▶ WHAT THE TASK ASKS
Take the listing below and output it exactly, with no images.

*** Opening INPUT DATA ***

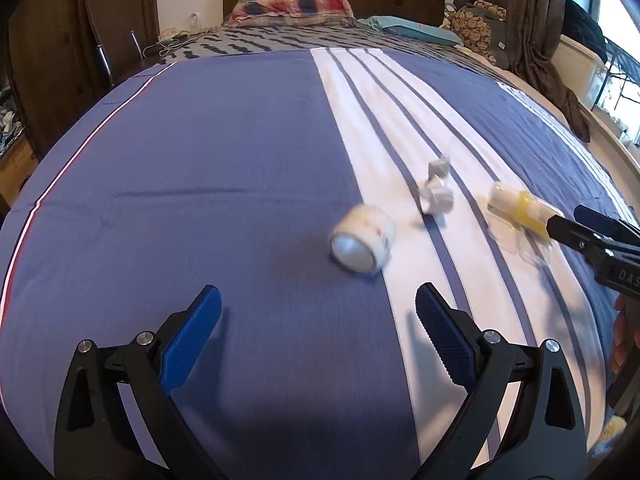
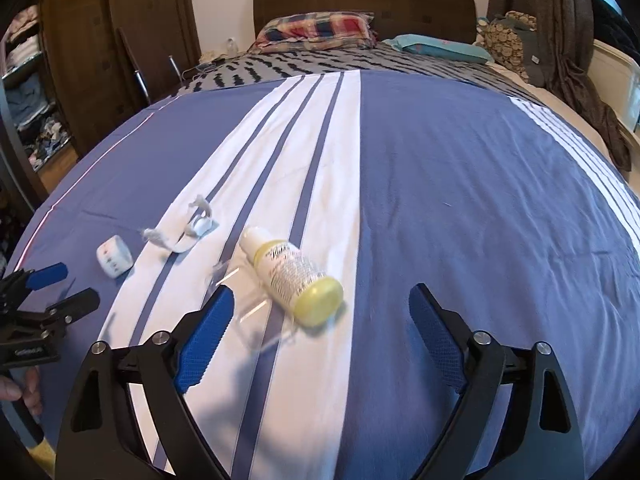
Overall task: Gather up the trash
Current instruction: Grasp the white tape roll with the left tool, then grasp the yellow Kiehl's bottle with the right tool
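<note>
A small white tape roll [image 1: 362, 242] lies on its side on the blue bedspread, just ahead of my open left gripper [image 1: 318, 312]. Crumpled white paper scraps [image 1: 436, 192] lie beyond it on the white stripe. A yellow-and-white bottle [image 1: 520, 206] lies on its side to the right, beside a clear plastic piece [image 1: 520, 246]. In the right wrist view the bottle [image 2: 294, 274] lies just ahead of my open right gripper [image 2: 322, 308], with the clear plastic [image 2: 248, 300] by its left finger, the scraps [image 2: 192, 226] and tape roll [image 2: 115, 258] further left.
The bedspread [image 2: 460, 220] is blue with white stripes. Pillows [image 2: 316, 30] and a headboard stand at the far end. A wardrobe [image 2: 100, 48] is on the left, curtains and a window on the right. The other gripper shows at each view's edge [image 1: 592, 232] [image 2: 52, 292].
</note>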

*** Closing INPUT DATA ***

▶ EXERCISE OUTPUT
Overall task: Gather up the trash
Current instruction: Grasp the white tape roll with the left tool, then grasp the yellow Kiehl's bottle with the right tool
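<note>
A small white tape roll [image 1: 362, 242] lies on its side on the blue bedspread, just ahead of my open left gripper [image 1: 318, 312]. Crumpled white paper scraps [image 1: 436, 192] lie beyond it on the white stripe. A yellow-and-white bottle [image 1: 520, 206] lies on its side to the right, beside a clear plastic piece [image 1: 520, 246]. In the right wrist view the bottle [image 2: 294, 274] lies just ahead of my open right gripper [image 2: 322, 308], with the clear plastic [image 2: 248, 300] by its left finger, the scraps [image 2: 192, 226] and tape roll [image 2: 115, 258] further left.
The bedspread [image 2: 460, 220] is blue with white stripes. Pillows [image 2: 316, 30] and a headboard stand at the far end. A wardrobe [image 2: 100, 48] is on the left, curtains and a window on the right. The other gripper shows at each view's edge [image 1: 592, 232] [image 2: 52, 292].
</note>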

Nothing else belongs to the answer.